Tirqwin was surprised when the guards showed him into a huge room with a vaulted ceiling, looking more like a banquet hall than a laboratory. There were long, wide tables pushed up against the near wall with various equipment and chemicals on them, and a few Stanosians hunched over them. On the far side was a huge clearsteel vat, with thick wires and tubes feeding into, or perhaps out of, it. Some of them led to a chair wired with a skull cap and other ominous gadgetry. Tirqwin suspected that whatever science was going forward here, ethics and safety precautions were no part of it.

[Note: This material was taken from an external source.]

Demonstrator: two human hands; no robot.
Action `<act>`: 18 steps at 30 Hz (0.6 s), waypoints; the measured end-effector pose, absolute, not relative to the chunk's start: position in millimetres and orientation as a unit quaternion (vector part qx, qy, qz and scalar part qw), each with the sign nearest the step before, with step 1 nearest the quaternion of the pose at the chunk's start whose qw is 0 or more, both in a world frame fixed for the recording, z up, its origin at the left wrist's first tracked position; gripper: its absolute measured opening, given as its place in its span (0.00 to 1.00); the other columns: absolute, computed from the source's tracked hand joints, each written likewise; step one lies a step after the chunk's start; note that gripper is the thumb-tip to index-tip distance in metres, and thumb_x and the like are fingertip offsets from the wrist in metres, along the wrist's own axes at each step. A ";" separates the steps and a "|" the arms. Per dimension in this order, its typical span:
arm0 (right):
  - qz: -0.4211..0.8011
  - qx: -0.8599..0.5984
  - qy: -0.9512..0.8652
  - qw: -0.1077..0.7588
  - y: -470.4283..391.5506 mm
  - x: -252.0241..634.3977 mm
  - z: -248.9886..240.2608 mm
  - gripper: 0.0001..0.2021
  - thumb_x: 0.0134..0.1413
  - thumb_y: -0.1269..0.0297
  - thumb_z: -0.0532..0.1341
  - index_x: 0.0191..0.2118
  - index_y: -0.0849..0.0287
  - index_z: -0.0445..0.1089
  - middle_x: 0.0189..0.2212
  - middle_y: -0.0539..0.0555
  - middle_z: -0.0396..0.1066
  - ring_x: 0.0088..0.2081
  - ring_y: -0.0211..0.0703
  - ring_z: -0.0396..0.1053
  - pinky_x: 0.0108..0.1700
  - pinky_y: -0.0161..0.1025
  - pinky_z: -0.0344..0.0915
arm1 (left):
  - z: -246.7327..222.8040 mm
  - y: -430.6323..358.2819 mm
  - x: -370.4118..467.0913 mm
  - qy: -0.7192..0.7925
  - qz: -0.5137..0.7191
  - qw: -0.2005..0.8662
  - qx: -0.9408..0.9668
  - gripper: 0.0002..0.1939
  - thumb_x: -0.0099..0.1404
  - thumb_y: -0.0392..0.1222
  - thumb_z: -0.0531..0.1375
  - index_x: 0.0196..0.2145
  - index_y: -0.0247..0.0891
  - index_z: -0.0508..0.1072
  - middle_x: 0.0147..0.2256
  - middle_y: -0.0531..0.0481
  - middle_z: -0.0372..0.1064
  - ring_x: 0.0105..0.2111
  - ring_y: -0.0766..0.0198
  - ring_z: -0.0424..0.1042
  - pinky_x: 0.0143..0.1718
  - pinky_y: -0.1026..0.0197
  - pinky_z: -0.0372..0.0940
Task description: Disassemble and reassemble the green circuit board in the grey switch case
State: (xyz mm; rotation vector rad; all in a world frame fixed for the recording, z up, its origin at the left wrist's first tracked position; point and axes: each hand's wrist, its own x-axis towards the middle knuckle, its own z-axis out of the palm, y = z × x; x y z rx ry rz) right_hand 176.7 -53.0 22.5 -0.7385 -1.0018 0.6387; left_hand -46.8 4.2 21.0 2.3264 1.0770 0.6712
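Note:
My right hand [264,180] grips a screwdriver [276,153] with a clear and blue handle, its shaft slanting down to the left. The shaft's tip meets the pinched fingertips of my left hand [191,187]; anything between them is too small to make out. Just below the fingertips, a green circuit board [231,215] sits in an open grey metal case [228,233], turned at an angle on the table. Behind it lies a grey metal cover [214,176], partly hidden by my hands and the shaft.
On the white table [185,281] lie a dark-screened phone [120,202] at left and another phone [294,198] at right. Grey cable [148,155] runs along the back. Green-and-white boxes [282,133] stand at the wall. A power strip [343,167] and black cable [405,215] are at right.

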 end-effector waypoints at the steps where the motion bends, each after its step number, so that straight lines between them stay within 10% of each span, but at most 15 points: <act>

Emalicia watched over the room from a raised dais at one end, her golden chair draped with rich fabrics to match the clothes of the guards who stood on either side of her. When she caught sight of Tirqwin, she gestured languidly, and he walked toward the dais, his two escorts trailing uneasily.
"Ah. So Qazhan has seen reason and sent me a gift of his goodwill," she said, smiling sardonically.
"I am here merely as an observer," Tirqwin said, inclining his head slightly. "I am a scientist. You have a fascinating setup here. May I inquire as to its purpose?"
Emalicia laughed. "My purpose is my own, traveler. You may observe; it matters not. Qazhan cannot stop me now, no matter what he discovers. He may control the army, but I will control something far greater."
Tirqwin decided not to ask what that was. This woman's arrogance would lead her to tell him in time, he decided.
She got up and descended the two steps from the dais to the floor. "Come. See what you think."
She led him to the vat and gestured to one of the workers nearby. He threw a switch, and a beam of light illuminated the vat from its bottom, revealing a huge, graceless lump floating in a thick amber liquid. It was obviously living tissue; he could see streaks of veins pulsing in it, but it had no visible appendages or sensory organs. In fact, he realized, it resembled nothing so much as a huge mass of brain tissue.
What is she doing with this? he wondered. A huge brain? What is its purpose?
And then it hit him: the disturbance in the Way, in the continuum, that they all assumed had been caused by mechanical means, could also have been caused by an organic source. It could have been a psionic mind more powerful than any living thing they had ever encountered, something more potent than a Wayship and unrestrained by the moral code the earliest Miahns had imposed upon the Great Crystal.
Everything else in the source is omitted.